### Exercise prompt
Among the lines of the listing below, retype exactly those from the one containing "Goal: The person" through the one containing "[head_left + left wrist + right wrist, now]", both included. Do not include pictures.

------------------------------------------------

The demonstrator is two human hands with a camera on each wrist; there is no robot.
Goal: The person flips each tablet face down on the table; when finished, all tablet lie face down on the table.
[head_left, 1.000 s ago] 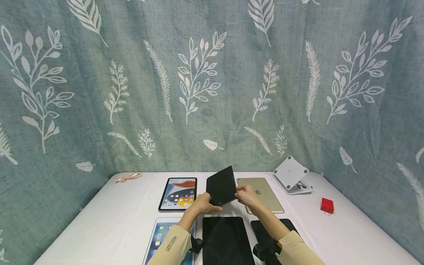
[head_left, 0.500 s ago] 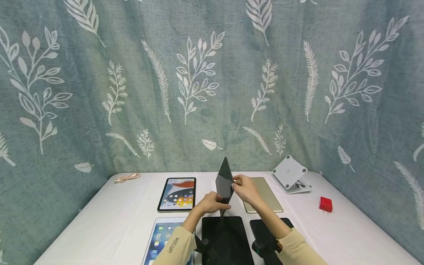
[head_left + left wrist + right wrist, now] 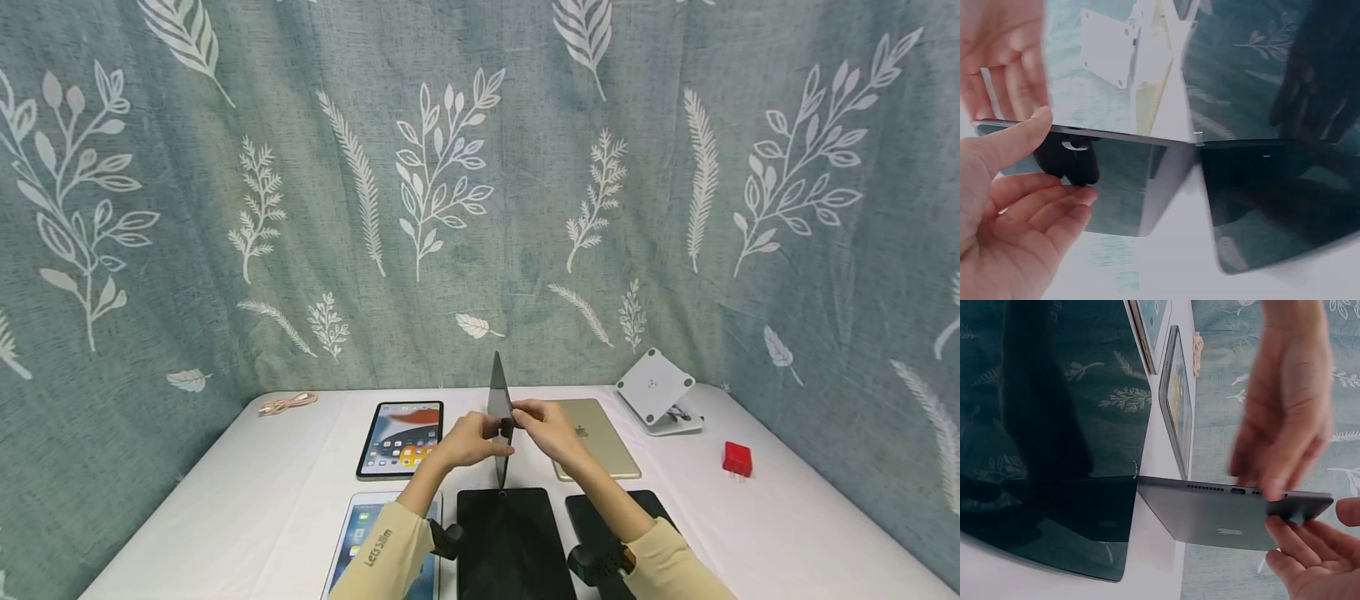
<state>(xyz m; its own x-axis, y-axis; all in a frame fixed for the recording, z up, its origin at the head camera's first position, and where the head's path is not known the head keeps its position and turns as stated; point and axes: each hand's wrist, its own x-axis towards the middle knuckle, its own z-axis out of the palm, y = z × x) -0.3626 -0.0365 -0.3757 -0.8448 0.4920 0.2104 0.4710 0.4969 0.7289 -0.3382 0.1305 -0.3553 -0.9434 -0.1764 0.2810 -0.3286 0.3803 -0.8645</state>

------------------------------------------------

### Written reply
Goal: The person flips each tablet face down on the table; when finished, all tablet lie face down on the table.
[head_left, 1.000 s ago] 
[head_left, 0.500 s ago] 
[head_left + left wrist + right wrist, now] 

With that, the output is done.